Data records
########

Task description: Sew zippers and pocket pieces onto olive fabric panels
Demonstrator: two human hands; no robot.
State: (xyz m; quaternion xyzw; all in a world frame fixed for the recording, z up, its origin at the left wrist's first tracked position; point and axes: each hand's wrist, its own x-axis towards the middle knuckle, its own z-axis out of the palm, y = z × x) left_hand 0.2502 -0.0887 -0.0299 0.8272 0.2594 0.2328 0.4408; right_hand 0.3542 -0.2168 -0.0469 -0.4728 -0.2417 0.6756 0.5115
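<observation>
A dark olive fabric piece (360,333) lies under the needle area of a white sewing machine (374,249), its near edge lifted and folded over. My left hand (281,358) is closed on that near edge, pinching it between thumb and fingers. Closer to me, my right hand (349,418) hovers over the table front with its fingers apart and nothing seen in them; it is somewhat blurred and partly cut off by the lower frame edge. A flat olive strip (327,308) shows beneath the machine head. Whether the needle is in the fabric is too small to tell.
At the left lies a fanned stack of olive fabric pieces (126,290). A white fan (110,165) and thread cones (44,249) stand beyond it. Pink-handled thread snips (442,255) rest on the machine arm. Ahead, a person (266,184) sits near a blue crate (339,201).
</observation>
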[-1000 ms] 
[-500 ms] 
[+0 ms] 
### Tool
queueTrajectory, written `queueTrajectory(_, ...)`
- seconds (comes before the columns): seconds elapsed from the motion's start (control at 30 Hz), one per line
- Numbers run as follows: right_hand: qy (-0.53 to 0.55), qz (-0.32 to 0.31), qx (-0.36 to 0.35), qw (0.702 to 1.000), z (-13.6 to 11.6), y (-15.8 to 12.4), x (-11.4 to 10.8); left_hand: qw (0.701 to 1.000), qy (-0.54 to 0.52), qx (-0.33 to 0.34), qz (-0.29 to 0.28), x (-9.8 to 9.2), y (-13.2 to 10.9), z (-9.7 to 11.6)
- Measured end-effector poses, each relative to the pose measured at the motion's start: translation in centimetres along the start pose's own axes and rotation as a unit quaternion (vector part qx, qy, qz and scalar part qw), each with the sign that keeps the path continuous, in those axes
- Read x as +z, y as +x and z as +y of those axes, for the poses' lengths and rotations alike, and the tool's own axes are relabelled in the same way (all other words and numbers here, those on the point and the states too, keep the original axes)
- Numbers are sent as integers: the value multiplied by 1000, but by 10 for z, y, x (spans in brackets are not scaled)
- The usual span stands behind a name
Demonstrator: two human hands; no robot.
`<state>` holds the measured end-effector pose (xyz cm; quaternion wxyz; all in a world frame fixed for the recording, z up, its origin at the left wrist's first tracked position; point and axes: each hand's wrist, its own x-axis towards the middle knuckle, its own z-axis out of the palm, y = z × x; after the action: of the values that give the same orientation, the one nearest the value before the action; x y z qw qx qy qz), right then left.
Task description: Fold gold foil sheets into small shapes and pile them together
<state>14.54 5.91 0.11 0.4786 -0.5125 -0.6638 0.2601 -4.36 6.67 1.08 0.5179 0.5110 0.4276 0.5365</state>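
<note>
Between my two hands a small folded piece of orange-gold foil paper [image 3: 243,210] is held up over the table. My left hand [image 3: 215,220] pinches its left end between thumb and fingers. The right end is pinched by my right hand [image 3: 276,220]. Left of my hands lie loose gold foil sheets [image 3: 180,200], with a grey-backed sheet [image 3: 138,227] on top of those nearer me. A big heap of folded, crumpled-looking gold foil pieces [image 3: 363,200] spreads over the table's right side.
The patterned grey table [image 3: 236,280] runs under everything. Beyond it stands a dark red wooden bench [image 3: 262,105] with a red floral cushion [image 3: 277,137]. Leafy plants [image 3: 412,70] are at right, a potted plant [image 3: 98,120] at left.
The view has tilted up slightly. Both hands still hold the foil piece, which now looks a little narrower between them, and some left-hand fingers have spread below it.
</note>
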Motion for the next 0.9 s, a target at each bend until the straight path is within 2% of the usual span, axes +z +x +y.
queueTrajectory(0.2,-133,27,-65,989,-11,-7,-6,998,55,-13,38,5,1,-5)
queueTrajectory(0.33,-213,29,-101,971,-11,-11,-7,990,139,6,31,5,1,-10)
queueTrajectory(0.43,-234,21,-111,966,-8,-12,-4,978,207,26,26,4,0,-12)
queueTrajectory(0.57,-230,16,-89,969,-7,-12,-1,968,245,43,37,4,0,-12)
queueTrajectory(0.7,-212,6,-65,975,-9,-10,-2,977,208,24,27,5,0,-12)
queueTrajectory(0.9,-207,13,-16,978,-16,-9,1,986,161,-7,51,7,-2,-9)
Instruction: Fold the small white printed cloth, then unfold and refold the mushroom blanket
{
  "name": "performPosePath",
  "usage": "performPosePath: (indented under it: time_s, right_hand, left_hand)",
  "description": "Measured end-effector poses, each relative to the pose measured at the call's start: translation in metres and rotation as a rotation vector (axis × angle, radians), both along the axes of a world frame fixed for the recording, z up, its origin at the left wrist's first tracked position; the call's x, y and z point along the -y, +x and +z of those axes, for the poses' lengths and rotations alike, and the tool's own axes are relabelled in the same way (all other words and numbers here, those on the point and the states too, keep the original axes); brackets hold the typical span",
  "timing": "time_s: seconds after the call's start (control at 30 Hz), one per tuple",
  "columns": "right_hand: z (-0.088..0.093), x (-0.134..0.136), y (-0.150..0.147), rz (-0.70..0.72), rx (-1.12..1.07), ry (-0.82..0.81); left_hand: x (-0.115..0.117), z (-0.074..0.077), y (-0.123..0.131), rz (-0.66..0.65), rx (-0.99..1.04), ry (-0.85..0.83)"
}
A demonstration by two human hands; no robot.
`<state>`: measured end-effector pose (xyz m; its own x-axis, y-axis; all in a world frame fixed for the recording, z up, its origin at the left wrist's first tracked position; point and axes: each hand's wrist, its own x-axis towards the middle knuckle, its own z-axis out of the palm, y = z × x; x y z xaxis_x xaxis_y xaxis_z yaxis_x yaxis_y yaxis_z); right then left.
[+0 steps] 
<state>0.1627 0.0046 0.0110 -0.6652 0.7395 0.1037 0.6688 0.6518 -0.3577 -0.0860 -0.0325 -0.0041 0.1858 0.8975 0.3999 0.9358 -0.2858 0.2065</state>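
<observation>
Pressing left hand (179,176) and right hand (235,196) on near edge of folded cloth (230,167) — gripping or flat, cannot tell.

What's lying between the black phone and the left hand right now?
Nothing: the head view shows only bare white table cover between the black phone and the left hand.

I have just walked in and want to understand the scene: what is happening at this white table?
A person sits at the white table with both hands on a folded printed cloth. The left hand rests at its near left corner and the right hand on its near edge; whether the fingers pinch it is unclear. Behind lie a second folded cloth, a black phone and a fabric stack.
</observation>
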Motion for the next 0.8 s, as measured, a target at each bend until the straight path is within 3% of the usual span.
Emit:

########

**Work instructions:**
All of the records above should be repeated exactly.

**The completed task:**
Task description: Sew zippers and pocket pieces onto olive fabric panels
Demonstrator: two human hands; no robot.
State: (xyz m; quaternion xyzw; all in a world frame fixed for the recording, z up, its origin at the left wrist's first tracked position; point and axes: each hand's wrist, its own x-axis towards the middle knuckle, its own z-axis out of the palm, y = z × x) left_hand 0.2502 -0.0887 -0.0299 0.8272 0.2594 0.2328 0.4408; right_hand 0.3542 -0.2168 -0.0469 -0.4728 -0.2417 0.6756 0.5115
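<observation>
A dark olive fabric piece (360,333) lies under the needle area of a white sewing machine (374,249), its near edge lifted and folded over. My left hand (281,358) is closed on that near edge, pinching it between thumb and fingers. Closer to me, my right hand (349,418) hovers over the table front with its fingers apart and nothing seen in them; it is somewhat blurred and partly cut off by the lower frame edge. A flat olive strip (327,308) shows beneath the machine head. Whether the needle is in the fabric is too small to tell.
At the left lies a fanned stack of olive fabric pieces (126,290). A white fan (110,165) and thread cones (44,249) stand beyond it. Pink-handled thread snips (442,255) rest on the machine arm. Ahead, a person (266,184) sits near a blue crate (339,201).
</observation>
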[-1000 ms] 
[-500 ms] 
[+0 ms] 
### Tool
queueTrajectory, written `queueTrajectory(_, ...)`
- seconds (comes before the columns): seconds elapsed from the motion's start (control at 30 Hz), one per line
- Numbers run as follows: right_hand: qy (-0.53 to 0.55), qz (-0.32 to 0.31), qx (-0.36 to 0.35), qw (0.702 to 1.000), z (-13.6 to 11.6), y (-15.8 to 12.4), x (-11.4 to 10.8); left_hand: qw (0.701 to 1.000), qy (-0.54 to 0.52), qx (-0.33 to 0.34), qz (-0.29 to 0.28), x (-9.8 to 9.2), y (-13.2 to 10.9), z (-9.7 to 11.6)
- Measured end-effector poses, each relative to the pose measured at the motion's start: translation in centimetres along the start pose's own axes and rotation as a unit quaternion (vector part qx, qy, qz and scalar part qw), each with the sign that keeps the path continuous, in those axes
- Read x as +z, y as +x and z as +y of those axes, for the poses' lengths and rotations alike, and the tool's own axes are relabelled in the same way (all other words and numbers here, those on the point and the states too, keep the original axes)
- Numbers are sent as integers: the value multiplied by 1000, but by 10 for z, y, x (spans in brackets are not scaled)
- The usual span stands behind a name
Demonstrator: two human hands; no robot.
`<state>` holds the measured end-effector pose (xyz cm; quaternion wxyz; all in a world frame fixed for the recording, z up, its origin at the left wrist's first tracked position; point and axes: each hand's wrist, its own x-axis towards the middle knuckle, its own z-axis out of the palm, y = z × x; after the action: of the values that give the same orientation, the one nearest the value before the action; x y z qw qx qy qz), right then left.
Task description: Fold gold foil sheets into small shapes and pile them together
<state>14.54 5.91 0.11 0.4786 -0.5125 -0.6638 0.2601 -4.36 6.67 1.08 0.5179 0.5110 0.4276 0.5365</state>
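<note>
Between my two hands a small folded piece of orange-gold foil paper [image 3: 243,210] is held up over the table. My left hand [image 3: 215,220] pinches its left end between thumb and fingers. The right end is pinched by my right hand [image 3: 276,220]. Left of my hands lie loose gold foil sheets [image 3: 180,200], with a grey-backed sheet [image 3: 138,227] on top of those nearer me. A big heap of folded, crumpled-looking gold foil pieces [image 3: 363,200] spreads over the table's right side.
The patterned grey table [image 3: 236,280] runs under everything. Beyond it stands a dark red wooden bench [image 3: 262,105] with a red floral cushion [image 3: 277,137]. Leafy plants [image 3: 412,70] are at right, a potted plant [image 3: 98,120] at left.
The view has tilted up slightly. Both hands still hold the foil piece, which now looks a little narrower between them, and some left-hand fingers have spread below it.
</note>
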Motion for the next 0.9 s, a target at each bend until the straight path is within 2% of the usual span, axes +z +x +y.
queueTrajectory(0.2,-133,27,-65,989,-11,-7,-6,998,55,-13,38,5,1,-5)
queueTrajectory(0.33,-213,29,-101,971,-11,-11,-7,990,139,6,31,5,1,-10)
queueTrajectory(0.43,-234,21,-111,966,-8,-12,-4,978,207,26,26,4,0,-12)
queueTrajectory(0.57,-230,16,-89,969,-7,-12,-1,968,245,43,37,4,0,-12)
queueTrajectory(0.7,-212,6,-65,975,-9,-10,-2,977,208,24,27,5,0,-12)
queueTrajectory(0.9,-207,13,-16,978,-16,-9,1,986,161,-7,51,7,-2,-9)
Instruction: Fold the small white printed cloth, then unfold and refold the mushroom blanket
{
  "name": "performPosePath",
  "usage": "performPosePath: (indented under it: time_s, right_hand, left_hand)",
  "description": "Measured end-effector poses, each relative to the pose measured at the call's start: translation in metres and rotation as a rotation vector (axis × angle, radians), both along the axes of a world frame fixed for the recording, z up, its origin at the left wrist's first tracked position; the call's x, y and z point along the -y, +x and +z of those axes, for the poses' lengths and rotations alike, and the tool's own axes are relabelled in the same way (all other words and numbers here, those on the point and the states too, keep the original axes); brackets hold the typical span",
  "timing": "time_s: seconds after the call's start (control at 30 Hz), one per tuple",
  "columns": "right_hand: z (-0.088..0.093), x (-0.134..0.136), y (-0.150..0.147), rz (-0.70..0.72), rx (-1.12..1.07), ry (-0.82..0.81); left_hand: x (-0.115..0.117), z (-0.074..0.077), y (-0.123..0.131), rz (-0.66..0.65), rx (-0.99..1.04), ry (-0.85..0.83)"
}
A demonstration by two human hands; no robot.
`<state>`: measured end-effector pose (xyz m; its own x-axis, y-axis; all in a world frame fixed for the recording, z up, its origin at the left wrist's first tracked position; point and axes: each hand's wrist, its own x-axis towards the middle knuckle, its own z-axis out of the palm, y = z × x; x y z xaxis_x xaxis_y xaxis_z yaxis_x yaxis_y yaxis_z); right then left.
[+0 steps] 
<state>0.1627 0.0046 0.0110 -0.6652 0.7395 0.1037 0.6688 0.6518 -0.3577 -0.0860 -0.0325 -0.0041 0.1858 0.8975 0.3999 0.9358 -0.2858 0.2065</state>
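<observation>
Pressing left hand (179,176) and right hand (235,196) on near edge of folded cloth (230,167) — gripping or flat, cannot tell.

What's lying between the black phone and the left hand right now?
Nothing: the head view shows only bare white table cover between the black phone and the left hand.

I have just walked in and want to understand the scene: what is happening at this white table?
A person sits at the white table with both hands on a folded printed cloth. The left hand rests at its near left corner and the right hand on its near edge; whether the fingers pinch it is unclear. Behind lie a second folded cloth, a black phone and a fabric stack.
</observation>
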Motion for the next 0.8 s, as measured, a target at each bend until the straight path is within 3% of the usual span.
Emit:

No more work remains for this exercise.